Demiryolunun 20 kilometre çevresinde kalan tüm maden ocakları, kurulacak inşaat şirketine devrediliyordu. Şirket gerekirse, ormanları da ayrı bir izne gerek kalmaksızın istediği amaçlarla kullanabilecekti. Şirket, dilediği yerde depolar ve ambarlar yapabilecek, deniz taşımacılığının gerektirdiği bütün limanları kendiliğinden kurabilecek ve imtiyazını alabilecekti. Elektrik enerjisi sağlanması amacıyla yapılacak işletme servisleri de bağımsız olarak çalışacaktı.
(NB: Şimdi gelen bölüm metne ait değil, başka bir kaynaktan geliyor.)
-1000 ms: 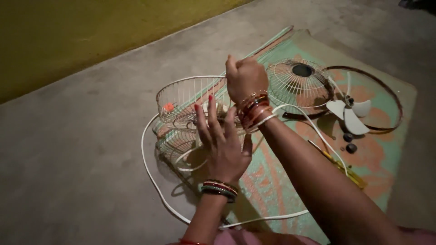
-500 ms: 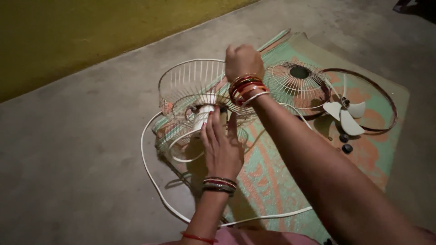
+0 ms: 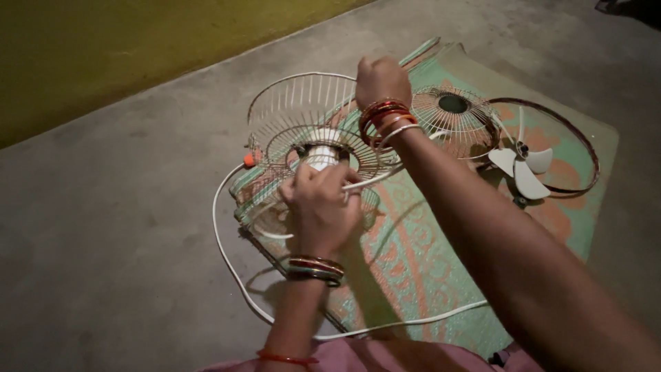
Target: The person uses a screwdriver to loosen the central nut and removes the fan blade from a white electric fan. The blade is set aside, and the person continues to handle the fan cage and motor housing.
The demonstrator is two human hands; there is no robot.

İnşaat çalışmaları sırasında çıkabilecek tarihi eserler da sözleşmede unutulmamıştı. Bulunan eserler üzerinde Osmanlı Devleti hak iddia edemeyecek ve gerektiğinde arkeolojik kazılar yapabilmesi için izin alma zorunluluğu kaldırılacaktı.
Babıâli, bu anlaşma hükümleri uyarınca geniş bir istikraz (borçlanma) daha yaptı ve hisse senetleri Hirsch olayında olduğu gibi, çok ucuz fiyatlarla elden çıkarıldı. 1903 Ekim’inde Fransız Bakanlar Kurulu'nun anlaşmayı reddetmesi üzerine hisse senetlerinin değeri borsalarda astronomik rakamlara ulaştı ve Osmanlı Maliyesi, milyarlarca frank tutarında yani bir borç yükünün altına girdi.Fransa'nın bu kararı üzerine tek başına kalan Almanya, projeyi Toroslardan öteye götürmeye yetecek malî gücü kendisinde bulamadı. Çalışmalara 5 yıllık bir ara verildi. 2 Haziran 1908'de imzalanan yeni bir sözleşme ile imtiyaz tekrar Almanya'ya verilerek yenilendi. Bu tarihten başlayarak Birinci Dünya Savaşı'na kadar Osmanlı devleti ile Batılı ülkeler arasında birçok demiryolu sözleşmeleri imzalandı. Bu sözleşmeler sonucunda en kârlı çıkan ülke İngiltere oldu ve Basra’nın ticari egemenliğini ele geçirdi.
Birinci Dünya Savaşı’nın başlamasından önceki son durum, Almanya ile İngiltere’nin bölgedeki çıkarlarını paylaşmamaları şeklindeydi. Savaş sonrasında Almanya, demiryolu üzerindeki tüm haklarından vazgeçerek bunları itilaf devletlerine bıraktı. Türkiye, cumhuriyetin ilanından sonra demiryolunun kendi sınırları içinde kalan bölümünün imtiyazını ilgili şirketlerden 1928’de 30 milyon 748 bin 472 İsviçre frangına satın alarak devletleştirdi. Yapılan ödeme planına göre; 1929, 1932, 1957, 1984, 1992 ve 2002 yıllarında borç taksitlerinin ödenmesiyle devletleştirme işlemi tamamlandı.